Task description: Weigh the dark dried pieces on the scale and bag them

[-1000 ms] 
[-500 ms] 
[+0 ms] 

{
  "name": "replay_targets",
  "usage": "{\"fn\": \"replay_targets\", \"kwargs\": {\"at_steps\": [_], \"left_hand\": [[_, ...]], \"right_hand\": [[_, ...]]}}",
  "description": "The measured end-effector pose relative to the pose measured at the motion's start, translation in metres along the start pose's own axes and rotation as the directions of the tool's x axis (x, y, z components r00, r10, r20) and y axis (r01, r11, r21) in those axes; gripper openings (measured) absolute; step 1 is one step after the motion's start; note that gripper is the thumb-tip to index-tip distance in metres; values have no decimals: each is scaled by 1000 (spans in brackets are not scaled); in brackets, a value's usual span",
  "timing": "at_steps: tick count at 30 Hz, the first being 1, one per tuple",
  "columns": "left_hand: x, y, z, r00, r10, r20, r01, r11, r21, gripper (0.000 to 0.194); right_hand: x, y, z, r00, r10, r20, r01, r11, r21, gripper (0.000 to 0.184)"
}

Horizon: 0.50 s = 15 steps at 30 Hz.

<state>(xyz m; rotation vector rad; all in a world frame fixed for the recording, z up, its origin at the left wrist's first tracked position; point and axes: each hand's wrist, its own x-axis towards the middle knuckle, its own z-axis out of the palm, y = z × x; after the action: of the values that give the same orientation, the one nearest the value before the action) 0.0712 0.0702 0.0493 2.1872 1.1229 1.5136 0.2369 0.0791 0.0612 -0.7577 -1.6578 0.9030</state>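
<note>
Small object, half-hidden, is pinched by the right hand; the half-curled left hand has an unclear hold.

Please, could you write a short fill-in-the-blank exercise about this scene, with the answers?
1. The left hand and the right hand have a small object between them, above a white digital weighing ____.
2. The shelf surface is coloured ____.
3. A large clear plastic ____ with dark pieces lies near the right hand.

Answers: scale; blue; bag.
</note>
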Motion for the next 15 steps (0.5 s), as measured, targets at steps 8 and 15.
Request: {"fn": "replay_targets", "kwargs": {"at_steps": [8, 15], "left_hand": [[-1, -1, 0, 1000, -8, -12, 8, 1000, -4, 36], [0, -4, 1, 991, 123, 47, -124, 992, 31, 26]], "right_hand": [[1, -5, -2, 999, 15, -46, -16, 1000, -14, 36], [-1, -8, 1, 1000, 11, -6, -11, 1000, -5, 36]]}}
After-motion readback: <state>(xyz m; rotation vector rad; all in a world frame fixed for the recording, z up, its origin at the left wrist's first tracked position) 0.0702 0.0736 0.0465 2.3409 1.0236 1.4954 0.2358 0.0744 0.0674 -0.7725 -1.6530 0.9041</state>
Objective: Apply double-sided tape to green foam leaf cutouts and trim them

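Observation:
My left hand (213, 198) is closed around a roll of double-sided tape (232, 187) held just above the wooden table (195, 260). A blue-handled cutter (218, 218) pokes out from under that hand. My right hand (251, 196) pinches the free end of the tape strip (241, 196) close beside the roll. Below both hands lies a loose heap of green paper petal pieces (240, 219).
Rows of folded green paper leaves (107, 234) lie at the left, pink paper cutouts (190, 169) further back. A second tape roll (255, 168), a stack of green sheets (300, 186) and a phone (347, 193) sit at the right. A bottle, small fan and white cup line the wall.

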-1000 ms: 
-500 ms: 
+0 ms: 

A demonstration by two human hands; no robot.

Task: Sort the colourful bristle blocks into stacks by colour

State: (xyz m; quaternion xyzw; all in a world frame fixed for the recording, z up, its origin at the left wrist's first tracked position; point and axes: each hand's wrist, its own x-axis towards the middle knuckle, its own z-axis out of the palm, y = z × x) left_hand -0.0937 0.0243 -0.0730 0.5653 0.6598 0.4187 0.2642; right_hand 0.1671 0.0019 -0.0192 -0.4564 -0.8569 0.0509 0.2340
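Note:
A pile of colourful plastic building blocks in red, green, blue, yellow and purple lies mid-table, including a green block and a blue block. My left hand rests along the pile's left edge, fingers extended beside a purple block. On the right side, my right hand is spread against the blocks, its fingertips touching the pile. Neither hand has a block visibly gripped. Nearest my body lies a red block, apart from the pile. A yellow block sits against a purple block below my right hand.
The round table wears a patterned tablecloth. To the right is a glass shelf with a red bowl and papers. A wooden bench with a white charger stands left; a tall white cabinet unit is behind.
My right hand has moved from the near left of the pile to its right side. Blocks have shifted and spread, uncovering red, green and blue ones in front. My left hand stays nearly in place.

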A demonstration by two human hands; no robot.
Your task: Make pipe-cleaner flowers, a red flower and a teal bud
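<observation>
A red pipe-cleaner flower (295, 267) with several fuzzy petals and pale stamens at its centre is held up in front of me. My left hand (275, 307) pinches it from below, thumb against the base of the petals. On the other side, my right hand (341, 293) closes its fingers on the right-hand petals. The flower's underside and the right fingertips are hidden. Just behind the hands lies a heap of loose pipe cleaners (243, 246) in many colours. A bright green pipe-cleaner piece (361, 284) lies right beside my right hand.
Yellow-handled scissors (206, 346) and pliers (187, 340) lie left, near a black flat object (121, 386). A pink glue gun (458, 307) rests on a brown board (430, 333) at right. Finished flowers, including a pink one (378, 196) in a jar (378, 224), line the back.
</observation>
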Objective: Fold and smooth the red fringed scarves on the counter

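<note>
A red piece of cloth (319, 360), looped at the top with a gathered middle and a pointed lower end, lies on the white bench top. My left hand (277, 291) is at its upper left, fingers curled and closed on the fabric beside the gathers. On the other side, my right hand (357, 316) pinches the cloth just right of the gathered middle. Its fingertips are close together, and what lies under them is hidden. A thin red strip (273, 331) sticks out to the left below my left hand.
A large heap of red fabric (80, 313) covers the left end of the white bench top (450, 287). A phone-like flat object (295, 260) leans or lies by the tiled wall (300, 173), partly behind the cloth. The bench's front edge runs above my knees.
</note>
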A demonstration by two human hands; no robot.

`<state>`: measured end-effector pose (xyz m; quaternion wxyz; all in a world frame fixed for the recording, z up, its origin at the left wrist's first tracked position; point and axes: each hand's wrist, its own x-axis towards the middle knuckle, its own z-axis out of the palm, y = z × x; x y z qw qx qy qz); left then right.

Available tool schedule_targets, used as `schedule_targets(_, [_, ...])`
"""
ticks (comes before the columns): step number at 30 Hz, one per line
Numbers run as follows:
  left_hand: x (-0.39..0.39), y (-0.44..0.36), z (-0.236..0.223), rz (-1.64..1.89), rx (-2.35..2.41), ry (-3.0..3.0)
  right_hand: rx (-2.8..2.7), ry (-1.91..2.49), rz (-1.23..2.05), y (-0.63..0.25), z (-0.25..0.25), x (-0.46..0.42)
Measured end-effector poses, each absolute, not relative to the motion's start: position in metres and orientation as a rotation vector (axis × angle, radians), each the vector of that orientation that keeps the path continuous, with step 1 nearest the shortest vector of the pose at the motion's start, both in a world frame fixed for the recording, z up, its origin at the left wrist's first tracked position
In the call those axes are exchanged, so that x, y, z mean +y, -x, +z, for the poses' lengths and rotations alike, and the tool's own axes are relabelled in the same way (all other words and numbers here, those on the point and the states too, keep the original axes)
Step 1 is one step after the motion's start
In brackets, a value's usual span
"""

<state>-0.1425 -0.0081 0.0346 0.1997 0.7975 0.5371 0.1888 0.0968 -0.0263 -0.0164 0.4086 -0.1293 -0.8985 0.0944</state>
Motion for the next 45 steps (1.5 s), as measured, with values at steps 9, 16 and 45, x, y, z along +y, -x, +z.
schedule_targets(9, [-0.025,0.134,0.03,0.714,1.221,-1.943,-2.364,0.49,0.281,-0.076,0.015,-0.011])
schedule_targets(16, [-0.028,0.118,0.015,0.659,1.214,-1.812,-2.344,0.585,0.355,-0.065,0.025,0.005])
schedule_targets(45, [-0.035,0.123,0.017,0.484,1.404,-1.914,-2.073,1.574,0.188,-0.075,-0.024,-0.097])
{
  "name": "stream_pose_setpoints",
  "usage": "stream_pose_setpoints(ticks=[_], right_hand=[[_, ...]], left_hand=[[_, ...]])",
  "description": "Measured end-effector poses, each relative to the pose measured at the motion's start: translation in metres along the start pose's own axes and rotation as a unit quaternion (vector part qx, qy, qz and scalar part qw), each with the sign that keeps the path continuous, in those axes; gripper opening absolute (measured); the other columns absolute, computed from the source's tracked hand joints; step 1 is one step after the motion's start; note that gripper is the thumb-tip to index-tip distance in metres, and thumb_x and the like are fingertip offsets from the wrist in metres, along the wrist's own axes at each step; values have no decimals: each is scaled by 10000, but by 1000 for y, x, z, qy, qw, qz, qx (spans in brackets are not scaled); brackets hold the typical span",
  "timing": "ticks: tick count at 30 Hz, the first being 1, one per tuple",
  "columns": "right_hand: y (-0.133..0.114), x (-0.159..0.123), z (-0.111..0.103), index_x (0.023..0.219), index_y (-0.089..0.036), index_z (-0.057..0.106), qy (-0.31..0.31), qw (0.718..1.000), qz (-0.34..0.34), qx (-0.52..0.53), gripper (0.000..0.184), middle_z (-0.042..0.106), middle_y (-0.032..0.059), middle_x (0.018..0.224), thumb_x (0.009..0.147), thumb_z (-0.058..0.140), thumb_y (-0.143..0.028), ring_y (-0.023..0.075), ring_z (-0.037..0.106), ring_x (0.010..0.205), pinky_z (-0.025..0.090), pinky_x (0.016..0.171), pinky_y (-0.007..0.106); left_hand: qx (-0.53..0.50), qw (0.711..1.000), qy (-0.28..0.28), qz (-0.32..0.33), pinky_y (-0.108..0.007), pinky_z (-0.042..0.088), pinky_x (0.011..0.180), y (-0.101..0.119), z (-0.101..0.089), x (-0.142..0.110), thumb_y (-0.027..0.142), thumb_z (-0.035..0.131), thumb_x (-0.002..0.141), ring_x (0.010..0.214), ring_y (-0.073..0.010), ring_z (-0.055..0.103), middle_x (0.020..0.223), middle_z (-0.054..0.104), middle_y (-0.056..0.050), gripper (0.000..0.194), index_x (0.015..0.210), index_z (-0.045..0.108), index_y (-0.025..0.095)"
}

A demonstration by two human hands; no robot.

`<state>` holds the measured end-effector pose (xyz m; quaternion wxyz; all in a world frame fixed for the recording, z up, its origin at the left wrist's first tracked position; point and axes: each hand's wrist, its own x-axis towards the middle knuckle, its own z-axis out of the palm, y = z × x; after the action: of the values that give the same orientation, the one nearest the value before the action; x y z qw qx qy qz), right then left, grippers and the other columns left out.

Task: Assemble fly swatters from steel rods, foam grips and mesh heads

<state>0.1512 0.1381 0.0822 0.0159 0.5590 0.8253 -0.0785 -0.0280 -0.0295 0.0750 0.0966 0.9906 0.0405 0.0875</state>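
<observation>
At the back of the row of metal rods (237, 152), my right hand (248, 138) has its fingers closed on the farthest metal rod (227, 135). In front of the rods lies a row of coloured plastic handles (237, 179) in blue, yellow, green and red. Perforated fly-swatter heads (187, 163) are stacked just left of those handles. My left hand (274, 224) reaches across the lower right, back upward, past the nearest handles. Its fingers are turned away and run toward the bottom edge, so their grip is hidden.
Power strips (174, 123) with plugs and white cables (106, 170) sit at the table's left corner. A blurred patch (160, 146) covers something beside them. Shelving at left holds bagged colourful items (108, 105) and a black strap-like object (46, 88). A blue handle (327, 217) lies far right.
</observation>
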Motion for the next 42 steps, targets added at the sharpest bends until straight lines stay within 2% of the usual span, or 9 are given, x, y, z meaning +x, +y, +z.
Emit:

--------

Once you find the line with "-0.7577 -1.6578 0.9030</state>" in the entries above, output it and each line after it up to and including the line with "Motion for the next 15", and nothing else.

<state>(xyz m; rotation vector rad; all in a world frame fixed for the recording, z up, its origin at the left wrist's first tracked position; point and axes: each hand's wrist, its own x-axis towards the middle knuckle, its own z-axis out of the palm, y = z × x; after the action: of the values that give the same orientation, the one nearest the value before the action) 0.0712 0.0702 0.0493 2.1872 1.1229 1.5136 0.2369 0.0791 0.0612 -0.7577 -1.6578 0.9030</state>
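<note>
Small object, half-hidden, is pinched by the right hand; the half-curled left hand has an unclear hold.

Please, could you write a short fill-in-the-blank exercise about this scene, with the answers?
1. The left hand and the right hand have a small object between them, above a white digital weighing ____.
2. The shelf surface is coloured ____.
3. A large clear plastic ____ with dark pieces lies near the right hand.

Answers: scale; blue; bag.
</note>
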Motion for the next 15 steps (0.5 s), as measured, targets at steps 8 and 15.

Nothing more remains for this exercise.